**Activity:**
Below are entries; work out how many of their lines hold "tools", giving only that number.

**Given records:**
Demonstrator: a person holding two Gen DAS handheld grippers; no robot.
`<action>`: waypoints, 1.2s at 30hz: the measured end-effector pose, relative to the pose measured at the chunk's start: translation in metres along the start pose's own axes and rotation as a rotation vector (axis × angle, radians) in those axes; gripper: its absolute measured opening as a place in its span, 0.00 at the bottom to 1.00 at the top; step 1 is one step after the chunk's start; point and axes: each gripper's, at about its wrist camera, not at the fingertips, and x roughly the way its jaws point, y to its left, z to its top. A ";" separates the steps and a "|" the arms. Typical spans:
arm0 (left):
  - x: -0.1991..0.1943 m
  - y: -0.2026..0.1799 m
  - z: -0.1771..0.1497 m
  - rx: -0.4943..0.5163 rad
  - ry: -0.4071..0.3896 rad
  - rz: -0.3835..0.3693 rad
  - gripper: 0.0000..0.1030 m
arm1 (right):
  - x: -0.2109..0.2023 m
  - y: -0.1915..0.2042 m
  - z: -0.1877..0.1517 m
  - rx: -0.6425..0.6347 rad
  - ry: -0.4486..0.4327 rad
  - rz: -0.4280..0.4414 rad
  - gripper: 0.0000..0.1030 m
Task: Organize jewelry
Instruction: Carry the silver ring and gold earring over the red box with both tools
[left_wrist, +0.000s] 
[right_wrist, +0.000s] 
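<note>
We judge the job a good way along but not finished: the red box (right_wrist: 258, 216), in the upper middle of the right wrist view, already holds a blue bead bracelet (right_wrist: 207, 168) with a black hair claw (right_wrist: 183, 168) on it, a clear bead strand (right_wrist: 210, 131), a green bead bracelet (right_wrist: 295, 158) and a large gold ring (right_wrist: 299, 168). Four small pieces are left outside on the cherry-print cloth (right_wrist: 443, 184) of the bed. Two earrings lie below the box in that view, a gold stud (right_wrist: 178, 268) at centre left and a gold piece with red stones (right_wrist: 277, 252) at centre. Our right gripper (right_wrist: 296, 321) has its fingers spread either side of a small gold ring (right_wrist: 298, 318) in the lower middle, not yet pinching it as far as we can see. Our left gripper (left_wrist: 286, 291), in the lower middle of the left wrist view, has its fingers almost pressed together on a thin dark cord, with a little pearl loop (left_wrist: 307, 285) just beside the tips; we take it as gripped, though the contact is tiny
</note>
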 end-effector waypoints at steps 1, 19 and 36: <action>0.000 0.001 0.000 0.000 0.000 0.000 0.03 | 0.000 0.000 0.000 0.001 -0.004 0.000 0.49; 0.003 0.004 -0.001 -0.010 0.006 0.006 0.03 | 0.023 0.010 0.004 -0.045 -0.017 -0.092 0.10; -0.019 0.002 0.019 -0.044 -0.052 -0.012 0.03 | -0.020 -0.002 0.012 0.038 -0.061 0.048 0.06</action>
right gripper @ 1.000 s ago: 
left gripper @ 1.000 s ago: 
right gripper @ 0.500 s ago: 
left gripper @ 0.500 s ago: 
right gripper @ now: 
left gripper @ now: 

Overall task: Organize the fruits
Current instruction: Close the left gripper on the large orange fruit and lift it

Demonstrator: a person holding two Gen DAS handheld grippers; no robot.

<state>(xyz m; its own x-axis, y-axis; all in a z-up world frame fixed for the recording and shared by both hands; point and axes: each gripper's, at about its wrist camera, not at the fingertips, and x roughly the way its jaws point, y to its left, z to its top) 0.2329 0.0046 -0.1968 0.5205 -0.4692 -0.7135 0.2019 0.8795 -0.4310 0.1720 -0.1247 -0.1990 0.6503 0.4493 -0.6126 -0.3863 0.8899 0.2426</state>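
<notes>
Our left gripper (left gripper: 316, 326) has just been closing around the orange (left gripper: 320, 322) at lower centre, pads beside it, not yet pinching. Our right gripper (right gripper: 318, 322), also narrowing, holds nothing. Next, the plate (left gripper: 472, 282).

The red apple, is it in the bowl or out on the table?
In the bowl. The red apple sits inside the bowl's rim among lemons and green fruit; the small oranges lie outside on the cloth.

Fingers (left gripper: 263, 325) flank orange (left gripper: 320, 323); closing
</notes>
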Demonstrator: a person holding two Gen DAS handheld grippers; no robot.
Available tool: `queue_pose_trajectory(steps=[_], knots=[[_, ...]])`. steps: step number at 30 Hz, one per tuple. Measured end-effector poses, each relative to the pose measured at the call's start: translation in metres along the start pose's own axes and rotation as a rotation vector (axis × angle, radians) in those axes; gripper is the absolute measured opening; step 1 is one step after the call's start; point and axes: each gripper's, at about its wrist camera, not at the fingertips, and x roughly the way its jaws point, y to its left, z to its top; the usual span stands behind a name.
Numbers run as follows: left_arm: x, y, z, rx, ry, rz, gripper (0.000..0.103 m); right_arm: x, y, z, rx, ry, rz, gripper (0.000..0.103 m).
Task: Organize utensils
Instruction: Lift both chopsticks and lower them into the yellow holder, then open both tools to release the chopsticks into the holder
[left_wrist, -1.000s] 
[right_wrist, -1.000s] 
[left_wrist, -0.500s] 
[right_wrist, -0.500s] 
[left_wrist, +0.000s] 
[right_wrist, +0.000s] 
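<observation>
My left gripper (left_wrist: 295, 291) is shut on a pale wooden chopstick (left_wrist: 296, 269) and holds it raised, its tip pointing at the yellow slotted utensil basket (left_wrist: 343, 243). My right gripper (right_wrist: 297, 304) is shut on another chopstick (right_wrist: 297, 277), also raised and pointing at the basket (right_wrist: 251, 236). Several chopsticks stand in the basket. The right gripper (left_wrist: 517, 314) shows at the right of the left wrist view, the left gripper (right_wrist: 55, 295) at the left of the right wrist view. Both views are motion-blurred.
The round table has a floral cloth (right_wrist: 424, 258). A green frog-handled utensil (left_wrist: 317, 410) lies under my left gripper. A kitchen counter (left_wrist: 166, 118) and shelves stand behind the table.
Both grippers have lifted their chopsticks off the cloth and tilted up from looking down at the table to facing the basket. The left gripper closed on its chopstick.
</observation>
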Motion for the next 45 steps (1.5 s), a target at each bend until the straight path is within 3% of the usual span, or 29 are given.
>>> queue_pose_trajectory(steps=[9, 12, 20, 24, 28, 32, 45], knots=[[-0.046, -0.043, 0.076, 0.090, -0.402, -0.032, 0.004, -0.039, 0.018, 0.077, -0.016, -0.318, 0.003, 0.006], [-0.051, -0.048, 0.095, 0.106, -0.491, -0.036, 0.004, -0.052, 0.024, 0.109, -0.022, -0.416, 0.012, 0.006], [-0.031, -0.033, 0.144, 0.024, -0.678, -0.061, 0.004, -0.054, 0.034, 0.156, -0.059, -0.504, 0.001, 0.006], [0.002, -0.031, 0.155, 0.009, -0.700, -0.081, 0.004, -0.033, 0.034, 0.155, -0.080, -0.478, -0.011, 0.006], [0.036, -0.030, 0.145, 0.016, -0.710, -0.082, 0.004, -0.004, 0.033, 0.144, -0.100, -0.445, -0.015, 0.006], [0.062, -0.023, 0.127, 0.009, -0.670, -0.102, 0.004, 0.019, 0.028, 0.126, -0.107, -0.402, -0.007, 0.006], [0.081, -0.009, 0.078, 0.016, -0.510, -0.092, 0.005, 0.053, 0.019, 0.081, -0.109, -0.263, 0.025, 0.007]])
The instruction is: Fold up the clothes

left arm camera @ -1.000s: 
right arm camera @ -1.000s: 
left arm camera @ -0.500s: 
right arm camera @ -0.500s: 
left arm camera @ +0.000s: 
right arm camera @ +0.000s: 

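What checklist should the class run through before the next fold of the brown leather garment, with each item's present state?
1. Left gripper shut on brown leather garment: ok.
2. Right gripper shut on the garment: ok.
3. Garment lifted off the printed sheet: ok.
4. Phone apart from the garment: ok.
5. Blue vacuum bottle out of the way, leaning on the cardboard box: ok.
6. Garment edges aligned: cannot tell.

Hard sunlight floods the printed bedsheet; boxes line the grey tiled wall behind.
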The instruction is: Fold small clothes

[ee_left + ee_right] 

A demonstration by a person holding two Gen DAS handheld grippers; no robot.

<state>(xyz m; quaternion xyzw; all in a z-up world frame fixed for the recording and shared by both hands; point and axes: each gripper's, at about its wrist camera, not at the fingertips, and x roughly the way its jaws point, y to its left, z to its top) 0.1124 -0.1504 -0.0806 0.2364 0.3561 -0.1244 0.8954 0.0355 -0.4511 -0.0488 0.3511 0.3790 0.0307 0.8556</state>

**Task result:**
2